WHAT IS EXPECTED: Return, from the data that follows, each line that holds the word "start".

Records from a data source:
▼

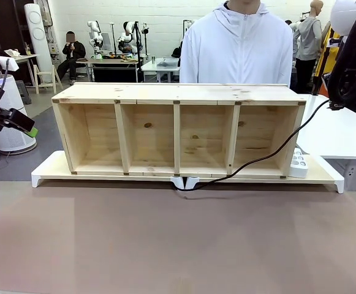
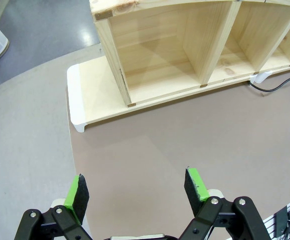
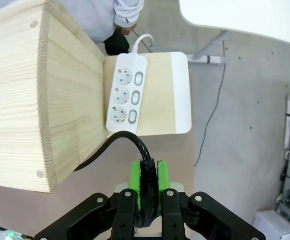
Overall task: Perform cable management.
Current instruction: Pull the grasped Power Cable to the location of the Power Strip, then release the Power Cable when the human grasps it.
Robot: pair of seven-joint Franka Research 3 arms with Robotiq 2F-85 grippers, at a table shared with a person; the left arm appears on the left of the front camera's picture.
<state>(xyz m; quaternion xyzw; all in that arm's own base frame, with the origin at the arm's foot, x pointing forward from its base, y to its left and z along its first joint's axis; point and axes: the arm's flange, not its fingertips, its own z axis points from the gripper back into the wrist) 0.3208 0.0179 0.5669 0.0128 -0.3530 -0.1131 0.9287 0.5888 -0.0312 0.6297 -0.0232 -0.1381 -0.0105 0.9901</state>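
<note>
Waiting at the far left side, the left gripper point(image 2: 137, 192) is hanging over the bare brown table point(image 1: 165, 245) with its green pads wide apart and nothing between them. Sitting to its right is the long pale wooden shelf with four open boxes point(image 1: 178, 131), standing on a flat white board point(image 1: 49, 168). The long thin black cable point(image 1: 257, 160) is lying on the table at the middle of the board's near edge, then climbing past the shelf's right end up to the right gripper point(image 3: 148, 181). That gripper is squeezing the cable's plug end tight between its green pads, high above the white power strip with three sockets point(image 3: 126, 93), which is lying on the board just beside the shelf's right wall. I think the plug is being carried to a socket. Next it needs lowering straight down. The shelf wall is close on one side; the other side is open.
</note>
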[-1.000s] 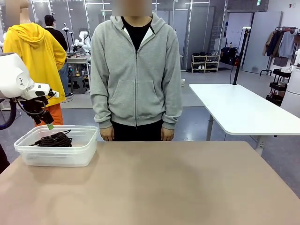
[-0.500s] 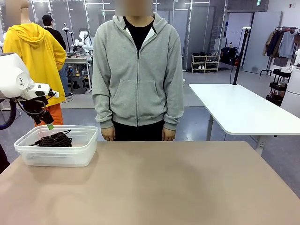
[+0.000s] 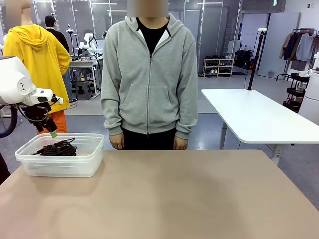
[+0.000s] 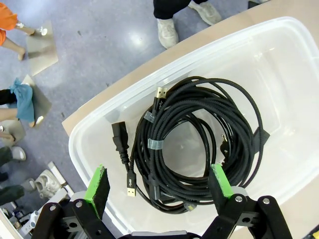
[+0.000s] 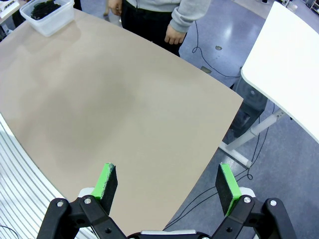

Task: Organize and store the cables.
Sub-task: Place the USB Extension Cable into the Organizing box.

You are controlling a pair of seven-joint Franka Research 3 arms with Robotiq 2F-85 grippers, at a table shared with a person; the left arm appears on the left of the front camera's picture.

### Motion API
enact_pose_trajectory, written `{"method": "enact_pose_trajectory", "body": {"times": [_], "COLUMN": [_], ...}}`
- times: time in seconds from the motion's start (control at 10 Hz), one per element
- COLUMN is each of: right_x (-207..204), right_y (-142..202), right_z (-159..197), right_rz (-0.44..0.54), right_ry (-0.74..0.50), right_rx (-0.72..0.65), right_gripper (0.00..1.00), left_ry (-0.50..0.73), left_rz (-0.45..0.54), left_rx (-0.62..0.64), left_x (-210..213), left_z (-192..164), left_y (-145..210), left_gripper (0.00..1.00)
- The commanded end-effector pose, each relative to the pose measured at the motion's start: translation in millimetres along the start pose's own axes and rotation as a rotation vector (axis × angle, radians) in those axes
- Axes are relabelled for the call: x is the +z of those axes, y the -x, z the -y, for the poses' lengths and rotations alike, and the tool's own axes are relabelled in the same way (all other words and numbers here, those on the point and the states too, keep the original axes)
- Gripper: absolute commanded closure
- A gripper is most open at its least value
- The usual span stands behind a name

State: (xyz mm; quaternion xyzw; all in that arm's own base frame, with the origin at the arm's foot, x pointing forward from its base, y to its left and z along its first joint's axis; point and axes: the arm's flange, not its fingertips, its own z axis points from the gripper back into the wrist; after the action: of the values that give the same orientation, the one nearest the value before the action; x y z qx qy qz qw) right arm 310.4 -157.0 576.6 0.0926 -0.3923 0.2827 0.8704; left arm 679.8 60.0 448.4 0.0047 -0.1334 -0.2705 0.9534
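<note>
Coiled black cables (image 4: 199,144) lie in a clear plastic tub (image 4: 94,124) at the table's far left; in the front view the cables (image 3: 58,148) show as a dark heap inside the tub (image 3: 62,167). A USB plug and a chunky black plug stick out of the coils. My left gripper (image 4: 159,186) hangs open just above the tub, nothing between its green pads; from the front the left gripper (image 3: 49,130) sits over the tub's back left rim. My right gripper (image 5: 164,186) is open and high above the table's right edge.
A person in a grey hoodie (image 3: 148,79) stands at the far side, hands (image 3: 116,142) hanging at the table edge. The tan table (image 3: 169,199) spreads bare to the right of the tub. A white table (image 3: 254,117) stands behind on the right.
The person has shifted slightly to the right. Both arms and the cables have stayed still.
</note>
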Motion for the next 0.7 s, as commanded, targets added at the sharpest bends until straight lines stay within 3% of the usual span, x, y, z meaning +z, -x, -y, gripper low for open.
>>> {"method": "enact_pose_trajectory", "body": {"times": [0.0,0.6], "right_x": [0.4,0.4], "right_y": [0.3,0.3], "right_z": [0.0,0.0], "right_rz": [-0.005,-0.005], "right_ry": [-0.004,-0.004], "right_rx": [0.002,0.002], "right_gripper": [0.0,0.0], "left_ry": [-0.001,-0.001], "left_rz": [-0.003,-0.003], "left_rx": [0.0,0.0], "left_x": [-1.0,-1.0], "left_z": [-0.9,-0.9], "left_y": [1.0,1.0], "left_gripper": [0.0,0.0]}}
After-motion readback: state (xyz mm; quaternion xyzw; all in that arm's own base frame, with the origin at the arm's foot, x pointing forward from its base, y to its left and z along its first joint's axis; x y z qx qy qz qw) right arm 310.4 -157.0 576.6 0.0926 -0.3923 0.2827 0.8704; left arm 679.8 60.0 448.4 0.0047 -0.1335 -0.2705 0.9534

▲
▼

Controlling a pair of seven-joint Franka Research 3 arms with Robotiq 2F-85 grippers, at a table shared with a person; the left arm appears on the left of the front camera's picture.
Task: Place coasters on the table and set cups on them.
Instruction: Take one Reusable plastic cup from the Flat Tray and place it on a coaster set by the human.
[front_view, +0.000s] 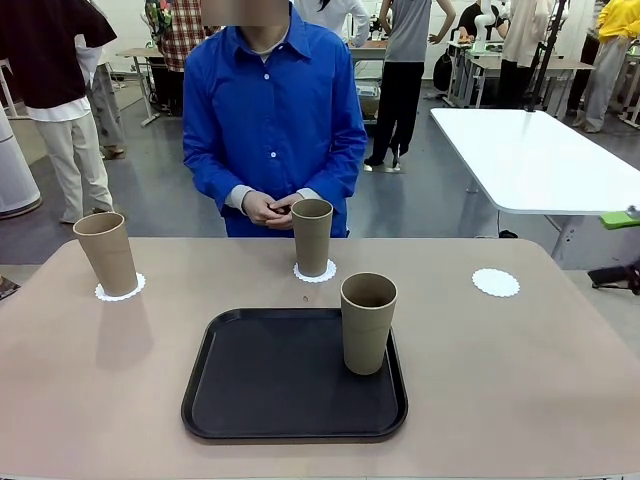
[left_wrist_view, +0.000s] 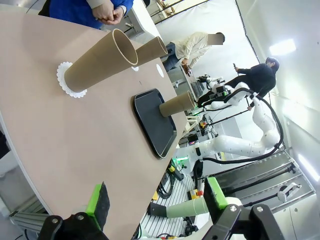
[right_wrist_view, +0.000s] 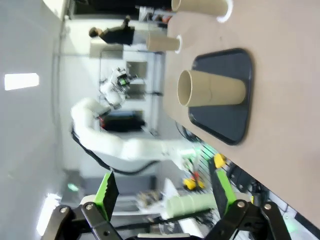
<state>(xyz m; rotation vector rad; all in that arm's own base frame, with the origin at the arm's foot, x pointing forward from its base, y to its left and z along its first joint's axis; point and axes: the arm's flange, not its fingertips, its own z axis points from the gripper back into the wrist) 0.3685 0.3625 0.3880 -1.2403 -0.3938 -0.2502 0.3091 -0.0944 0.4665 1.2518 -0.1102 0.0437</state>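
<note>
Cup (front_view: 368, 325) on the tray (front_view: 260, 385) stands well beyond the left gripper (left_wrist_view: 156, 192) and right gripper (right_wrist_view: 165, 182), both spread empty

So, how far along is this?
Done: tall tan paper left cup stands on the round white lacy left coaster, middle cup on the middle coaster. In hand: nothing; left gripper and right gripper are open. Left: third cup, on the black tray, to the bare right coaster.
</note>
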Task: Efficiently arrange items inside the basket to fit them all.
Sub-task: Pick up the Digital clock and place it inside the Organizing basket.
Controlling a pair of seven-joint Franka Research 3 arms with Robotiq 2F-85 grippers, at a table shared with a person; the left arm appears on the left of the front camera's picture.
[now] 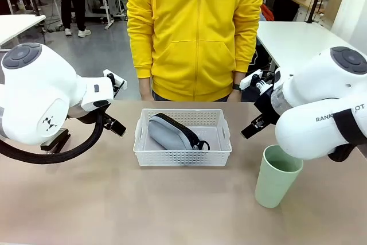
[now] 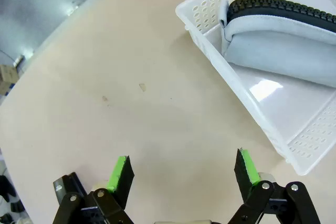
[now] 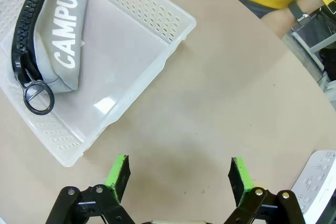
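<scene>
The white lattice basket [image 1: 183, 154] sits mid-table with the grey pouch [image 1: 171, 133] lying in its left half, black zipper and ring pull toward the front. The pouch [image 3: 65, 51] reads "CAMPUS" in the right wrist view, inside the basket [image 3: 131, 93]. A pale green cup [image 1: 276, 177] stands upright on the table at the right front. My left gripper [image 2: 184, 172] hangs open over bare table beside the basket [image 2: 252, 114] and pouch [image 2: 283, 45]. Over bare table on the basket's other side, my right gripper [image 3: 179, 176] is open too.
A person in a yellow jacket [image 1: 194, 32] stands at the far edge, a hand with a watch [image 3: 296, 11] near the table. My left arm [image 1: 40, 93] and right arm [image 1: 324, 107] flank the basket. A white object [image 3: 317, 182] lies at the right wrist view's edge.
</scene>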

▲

SOLUTION FOR THIS PROBLEM:
- times: time in seconds from the motion's start (control at 10 Hz), one per element
- The commanded end-effector pose, each relative to the pose measured at the motion's start: translation in millimetres along the start pose's own axes and rotation as a rotation vector (axis × angle, radians) in those axes

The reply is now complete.